The organic solvent is ether solvents, such as tetrahydrofuran

It is not necessary to set limit for the amount of the organic solvents, as long as it does not affect the reaction. For example, the mass-to-volume ratio of compound IV to the organic solvents is 0.03-0.04 g/mL.

The mass ratio of N-methyl-pyrrolidone to compound IV is 9.5:1

The iron catalyst is Iron (III) acetylacetonate. The mass ratio of the iron catalyst to compound IV is 1:(2-2.2)

The isopropyl Grignard reagent is isopropyl magnesium chloride.

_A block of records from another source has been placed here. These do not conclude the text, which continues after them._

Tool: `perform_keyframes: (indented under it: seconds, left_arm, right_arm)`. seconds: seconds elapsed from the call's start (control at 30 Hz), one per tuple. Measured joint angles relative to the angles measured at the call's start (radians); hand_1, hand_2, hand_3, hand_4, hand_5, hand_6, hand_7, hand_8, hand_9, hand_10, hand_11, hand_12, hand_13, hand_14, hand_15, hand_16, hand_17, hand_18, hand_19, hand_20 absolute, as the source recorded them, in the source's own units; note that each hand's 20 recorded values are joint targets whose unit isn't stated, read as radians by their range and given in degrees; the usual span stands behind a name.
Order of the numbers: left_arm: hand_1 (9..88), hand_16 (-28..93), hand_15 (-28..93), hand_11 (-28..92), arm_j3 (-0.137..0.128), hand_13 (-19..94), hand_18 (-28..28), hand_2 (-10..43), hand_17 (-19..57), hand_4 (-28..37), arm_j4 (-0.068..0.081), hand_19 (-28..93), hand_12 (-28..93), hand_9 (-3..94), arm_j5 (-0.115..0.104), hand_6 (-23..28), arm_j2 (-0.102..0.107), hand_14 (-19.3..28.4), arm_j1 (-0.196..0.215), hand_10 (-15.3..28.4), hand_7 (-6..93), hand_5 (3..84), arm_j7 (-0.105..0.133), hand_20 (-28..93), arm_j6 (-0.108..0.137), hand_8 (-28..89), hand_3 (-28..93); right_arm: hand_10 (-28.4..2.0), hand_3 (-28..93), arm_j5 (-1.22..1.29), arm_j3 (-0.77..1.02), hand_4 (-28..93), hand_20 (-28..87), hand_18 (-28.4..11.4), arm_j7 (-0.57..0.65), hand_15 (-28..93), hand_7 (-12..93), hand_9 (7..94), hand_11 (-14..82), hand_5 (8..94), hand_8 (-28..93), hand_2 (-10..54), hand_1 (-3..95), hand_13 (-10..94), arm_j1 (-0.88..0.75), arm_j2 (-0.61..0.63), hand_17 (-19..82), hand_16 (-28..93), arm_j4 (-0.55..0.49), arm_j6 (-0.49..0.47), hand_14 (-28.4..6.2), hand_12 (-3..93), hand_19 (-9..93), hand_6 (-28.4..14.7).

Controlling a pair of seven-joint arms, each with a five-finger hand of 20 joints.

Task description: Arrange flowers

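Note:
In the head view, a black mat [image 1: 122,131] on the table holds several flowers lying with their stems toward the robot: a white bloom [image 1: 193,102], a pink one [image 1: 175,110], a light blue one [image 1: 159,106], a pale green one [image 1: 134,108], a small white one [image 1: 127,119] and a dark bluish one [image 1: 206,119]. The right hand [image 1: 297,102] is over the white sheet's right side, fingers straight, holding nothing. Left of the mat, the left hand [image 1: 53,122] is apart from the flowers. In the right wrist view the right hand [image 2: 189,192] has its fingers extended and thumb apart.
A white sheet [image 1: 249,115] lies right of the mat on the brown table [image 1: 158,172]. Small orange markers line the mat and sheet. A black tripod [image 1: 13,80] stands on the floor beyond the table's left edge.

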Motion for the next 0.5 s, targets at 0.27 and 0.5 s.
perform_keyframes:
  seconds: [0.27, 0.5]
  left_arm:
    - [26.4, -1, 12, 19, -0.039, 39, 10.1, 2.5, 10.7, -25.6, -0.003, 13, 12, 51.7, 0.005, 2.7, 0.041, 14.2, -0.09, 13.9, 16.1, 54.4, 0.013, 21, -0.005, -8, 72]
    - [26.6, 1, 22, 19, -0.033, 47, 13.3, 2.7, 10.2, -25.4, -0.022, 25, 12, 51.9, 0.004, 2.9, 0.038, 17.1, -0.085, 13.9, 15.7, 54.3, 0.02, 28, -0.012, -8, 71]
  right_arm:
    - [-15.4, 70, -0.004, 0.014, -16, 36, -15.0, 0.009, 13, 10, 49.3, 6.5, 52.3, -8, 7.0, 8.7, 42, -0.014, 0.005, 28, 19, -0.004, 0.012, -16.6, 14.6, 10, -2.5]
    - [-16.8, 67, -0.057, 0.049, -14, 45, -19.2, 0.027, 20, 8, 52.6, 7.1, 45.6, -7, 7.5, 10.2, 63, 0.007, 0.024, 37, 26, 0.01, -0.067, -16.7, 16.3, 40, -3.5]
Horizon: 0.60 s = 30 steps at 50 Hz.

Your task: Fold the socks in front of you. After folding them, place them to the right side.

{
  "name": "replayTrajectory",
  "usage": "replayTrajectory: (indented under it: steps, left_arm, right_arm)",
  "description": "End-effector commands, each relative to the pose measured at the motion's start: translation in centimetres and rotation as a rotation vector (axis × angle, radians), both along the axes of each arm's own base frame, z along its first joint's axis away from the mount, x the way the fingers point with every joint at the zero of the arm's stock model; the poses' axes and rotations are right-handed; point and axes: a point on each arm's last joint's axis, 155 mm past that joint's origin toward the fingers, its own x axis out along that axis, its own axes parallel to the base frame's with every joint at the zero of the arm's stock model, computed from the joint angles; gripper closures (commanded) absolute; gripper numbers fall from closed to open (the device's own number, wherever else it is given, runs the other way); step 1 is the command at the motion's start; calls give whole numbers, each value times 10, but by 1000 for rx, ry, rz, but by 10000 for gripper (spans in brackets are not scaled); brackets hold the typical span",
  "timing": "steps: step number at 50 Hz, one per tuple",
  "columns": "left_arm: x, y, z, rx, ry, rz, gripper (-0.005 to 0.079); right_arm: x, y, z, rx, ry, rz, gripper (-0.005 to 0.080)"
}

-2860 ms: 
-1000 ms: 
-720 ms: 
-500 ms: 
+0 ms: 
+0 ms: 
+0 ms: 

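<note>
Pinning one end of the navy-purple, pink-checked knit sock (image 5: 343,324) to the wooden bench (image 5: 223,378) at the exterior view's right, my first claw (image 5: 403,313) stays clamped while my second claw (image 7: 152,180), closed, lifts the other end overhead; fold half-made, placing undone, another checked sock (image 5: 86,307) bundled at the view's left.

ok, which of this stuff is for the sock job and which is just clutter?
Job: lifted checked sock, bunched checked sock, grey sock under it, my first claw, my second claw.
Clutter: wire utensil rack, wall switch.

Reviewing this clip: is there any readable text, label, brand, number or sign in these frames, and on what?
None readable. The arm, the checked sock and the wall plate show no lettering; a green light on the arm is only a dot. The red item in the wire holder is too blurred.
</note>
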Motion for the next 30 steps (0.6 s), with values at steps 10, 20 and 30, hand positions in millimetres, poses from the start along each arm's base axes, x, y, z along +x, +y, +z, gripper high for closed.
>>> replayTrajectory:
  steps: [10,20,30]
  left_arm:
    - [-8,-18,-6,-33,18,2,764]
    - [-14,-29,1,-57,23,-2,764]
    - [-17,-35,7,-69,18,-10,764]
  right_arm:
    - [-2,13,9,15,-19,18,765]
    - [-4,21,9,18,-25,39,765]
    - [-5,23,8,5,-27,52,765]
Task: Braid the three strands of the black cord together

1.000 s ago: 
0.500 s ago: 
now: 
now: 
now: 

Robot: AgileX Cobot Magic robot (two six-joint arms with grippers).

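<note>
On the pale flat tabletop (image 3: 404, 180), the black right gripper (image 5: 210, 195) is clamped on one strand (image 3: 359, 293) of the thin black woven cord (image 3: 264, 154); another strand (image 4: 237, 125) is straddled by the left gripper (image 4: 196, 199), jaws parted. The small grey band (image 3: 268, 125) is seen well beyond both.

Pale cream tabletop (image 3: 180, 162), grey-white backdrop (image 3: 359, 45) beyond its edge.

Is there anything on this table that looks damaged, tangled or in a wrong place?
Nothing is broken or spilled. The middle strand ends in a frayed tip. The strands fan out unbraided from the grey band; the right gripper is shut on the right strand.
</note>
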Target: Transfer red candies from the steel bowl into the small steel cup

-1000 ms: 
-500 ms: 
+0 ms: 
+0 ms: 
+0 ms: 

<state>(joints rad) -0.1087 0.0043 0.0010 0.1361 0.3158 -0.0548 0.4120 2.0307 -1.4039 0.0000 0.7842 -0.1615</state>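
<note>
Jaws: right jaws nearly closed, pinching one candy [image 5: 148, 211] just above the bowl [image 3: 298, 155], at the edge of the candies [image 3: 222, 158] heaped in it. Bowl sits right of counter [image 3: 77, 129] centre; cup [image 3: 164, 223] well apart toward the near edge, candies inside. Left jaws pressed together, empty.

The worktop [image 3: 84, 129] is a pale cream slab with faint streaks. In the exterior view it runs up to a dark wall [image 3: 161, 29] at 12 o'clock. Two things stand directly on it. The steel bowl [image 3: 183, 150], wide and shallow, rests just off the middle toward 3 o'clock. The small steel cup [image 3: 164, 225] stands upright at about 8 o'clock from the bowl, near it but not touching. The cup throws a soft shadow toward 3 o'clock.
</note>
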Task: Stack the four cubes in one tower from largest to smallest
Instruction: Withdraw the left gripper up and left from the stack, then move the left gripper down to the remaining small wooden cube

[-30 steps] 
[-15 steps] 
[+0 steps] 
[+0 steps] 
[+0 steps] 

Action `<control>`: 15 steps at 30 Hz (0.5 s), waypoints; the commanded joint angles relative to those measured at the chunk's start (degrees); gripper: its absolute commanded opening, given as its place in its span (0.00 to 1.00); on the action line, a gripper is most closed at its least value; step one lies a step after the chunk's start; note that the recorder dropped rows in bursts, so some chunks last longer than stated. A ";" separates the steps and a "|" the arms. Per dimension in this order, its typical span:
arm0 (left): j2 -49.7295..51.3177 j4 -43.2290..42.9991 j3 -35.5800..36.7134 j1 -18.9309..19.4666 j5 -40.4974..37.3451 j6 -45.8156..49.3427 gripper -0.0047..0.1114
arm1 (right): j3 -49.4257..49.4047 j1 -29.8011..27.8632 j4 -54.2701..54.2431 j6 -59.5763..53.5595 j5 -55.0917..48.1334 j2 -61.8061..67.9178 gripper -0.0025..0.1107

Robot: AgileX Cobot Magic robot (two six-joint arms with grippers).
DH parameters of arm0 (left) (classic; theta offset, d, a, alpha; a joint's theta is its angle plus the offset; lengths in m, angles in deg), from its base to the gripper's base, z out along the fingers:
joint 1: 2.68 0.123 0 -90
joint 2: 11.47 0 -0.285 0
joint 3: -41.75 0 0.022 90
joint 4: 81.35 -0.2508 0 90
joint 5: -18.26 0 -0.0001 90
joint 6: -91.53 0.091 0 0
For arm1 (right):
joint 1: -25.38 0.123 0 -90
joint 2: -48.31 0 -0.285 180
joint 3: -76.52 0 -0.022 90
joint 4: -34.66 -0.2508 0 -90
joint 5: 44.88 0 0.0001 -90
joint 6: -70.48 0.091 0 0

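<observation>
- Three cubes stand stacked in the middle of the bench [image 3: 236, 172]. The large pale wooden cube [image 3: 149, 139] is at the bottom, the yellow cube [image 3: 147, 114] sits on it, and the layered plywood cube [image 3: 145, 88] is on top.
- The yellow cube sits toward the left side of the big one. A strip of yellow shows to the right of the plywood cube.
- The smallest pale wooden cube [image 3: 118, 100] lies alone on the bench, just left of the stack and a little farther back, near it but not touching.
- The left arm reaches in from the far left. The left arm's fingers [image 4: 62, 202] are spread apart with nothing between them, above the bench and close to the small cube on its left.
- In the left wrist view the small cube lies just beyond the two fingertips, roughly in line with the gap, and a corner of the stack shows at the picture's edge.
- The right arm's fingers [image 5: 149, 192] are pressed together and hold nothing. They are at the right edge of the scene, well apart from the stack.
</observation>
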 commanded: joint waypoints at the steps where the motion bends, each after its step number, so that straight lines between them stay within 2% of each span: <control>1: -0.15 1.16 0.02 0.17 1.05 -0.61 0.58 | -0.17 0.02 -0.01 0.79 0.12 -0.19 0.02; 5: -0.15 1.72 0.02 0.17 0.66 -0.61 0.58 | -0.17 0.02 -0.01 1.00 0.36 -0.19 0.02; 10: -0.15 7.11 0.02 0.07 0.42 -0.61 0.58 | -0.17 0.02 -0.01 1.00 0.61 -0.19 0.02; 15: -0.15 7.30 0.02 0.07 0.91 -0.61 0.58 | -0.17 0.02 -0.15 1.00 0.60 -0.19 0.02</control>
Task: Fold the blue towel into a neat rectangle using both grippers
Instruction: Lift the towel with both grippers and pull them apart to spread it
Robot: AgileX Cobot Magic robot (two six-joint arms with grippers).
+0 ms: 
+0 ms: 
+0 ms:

The isopropyl Grignard reagent can be used in solution form. The solvent of the solution is organic solvents, such as ether solvent. For example 1.0-2.5 mol/L tetrahydrofuran solution.

The volume-to-mass ratio of the isopropyl Grignard reagent to compound IV is (2.6-4.4):1.

The reaction temperature of the Kumada coupling is 0-10° C.

The progress of the Kumada coupling can be monitored by the conventional test methods in the art (for example, TLC, HPLC or NMR), and the reaction reaches the end-point when compound IV disappears or no more reaction occurs. The reaction time can be 0.2-5 hours.

The work-up is included in the synthetic method, which comprises following steps: after Kumada coupling reaction is completed, add citric acid aqueous solution and saturated sodium bicarbonate aqueous solution to the reaction mixture successfully, extract with organic solvents. Then the organic phase is washed, concentrated, isolated and purified. The organic solvent for extraction is ester solvents, such as ethyl acetate. The isolation and purification method is silica gel column chromatography, for example column chromatography using ethyl acetate and n-heptane (volume ratio 1:6) as eluent. The product of compound III can be directly used in the hydrolysis reaction.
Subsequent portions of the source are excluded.